Finkelstein M M
Family Medicine Centre, Mount Sinai Hospital, Departments of Family and Community Medicine and Public Health Sciences, University of Toronto, Toronto, Ont.
CMAJ. 2001 Sep 4;165(5):565-70.
Universal health care systems seek to ensure access to care on the basis of need, rather than income, but there are concerns about preferential access to cardiovascular and specialist care for high income patients. In this study, I used population-based, individual-level health, income and utilization data to determine whether whether there is evidence for differential access to physician care in relation to household income.

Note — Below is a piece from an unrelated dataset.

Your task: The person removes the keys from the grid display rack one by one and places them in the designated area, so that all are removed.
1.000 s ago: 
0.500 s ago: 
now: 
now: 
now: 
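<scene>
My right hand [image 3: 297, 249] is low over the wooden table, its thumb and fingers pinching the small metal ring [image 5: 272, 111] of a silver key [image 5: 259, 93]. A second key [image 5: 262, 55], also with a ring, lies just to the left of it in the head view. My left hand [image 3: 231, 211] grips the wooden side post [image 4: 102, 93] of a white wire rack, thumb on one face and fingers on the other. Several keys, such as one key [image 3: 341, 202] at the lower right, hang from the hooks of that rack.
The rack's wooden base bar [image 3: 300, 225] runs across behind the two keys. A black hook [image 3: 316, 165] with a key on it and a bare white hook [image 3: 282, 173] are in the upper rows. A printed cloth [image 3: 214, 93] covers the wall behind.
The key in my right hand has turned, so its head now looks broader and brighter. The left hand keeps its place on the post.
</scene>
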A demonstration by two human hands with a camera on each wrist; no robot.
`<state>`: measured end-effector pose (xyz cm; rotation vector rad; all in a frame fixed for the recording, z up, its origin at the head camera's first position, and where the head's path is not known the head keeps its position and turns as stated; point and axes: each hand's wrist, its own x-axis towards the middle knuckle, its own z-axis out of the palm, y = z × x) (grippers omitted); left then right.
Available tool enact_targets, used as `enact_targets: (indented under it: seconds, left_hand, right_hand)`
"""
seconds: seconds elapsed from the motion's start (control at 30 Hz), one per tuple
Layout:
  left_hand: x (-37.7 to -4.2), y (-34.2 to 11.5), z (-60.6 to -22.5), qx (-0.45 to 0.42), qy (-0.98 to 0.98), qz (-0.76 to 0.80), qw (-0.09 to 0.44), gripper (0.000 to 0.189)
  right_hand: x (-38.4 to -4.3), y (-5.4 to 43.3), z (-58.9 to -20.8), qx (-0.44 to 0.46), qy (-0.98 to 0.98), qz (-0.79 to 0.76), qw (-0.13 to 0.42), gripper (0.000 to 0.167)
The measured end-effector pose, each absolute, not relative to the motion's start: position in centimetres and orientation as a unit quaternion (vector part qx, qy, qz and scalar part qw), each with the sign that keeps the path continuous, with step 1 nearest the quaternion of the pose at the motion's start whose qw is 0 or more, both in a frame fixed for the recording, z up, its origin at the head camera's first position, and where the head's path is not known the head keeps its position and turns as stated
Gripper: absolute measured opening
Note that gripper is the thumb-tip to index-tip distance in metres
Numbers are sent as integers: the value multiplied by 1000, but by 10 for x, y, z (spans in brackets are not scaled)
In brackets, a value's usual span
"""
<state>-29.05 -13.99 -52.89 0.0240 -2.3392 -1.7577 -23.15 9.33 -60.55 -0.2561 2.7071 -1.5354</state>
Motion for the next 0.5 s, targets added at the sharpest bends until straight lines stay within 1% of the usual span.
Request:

I studied data for 2170 Ontario respondents to the 1995 National Population Health Survey (aged 40 to 79 years) who had approved linkage of their survey responses to the administrative databases of the Ontario Health Insurance Plan and for whom income data were available. I used linear and generalized linear regression to model the mean per capita expenditures on physician care and the probability of referral to a specialist in relation to income and self-reported health status.
Residents of higher income households incurred lower per capita expenditures for physicians' services than those in lower income households; for example, the mean per capita expenditure in the upper middle income group was $220 less (95% confidence interval -$87 to -$334) than the mean per capita expenditure in the lowest income group. Expenditures were significantly related to self-reported health status; for example, the mean per capita expenditure among those reporting fair health status was $590 higher (95% confidence interval $465 to $737) than among those reporting excellent health. After adjustment for health status, there was no association between income and the expenditures on all physician services, out-of-hospital services or specialist care.
Utilization of physicians' services in Ontario is based on need, rather than income.
全民医疗保健系统旨在确保根据需求而非收入获得医疗服务,但人们担心高收入患者在获得心血管疾病和专科医疗服务方面享有优先待遇。在本研究中,我使用基于人群的个体层面健康、收入和利用数据,以确定是否有证据表明家庭收入与获得医生服务的差异有关。
我研究了1995年全国人口健康调查中2170名安大略省受访者(年龄在40至79岁之间)的数据,这些受访者已批准将他们的调查回复与安大略省医疗保险计划的行政数据库相链接,并且有收入数据。我使用线性和广义线性回归来模拟与收入和自我报告的健康状况相关的人均医生服务支出均值以及转诊至专科医生的概率。
高收入家庭的居民在医生服务上的人均支出低于低收入家庭;例如,中高收入组的人均支出比最低收入组的人均支出少220美元(95%置信区间为-87美元至-334美元)。支出与自我报告的健康状况显著相关;例如,报告健康状况一般的人群的人均支出比报告健康状况极佳的人群高590美元(95%置信区间为465美元至737美元)。在对健康状况进行调整后,收入与所有医生服务、院外服务或专科护理的支出之间没有关联。
安大略省医生服务的利用是基于需求,而非收入。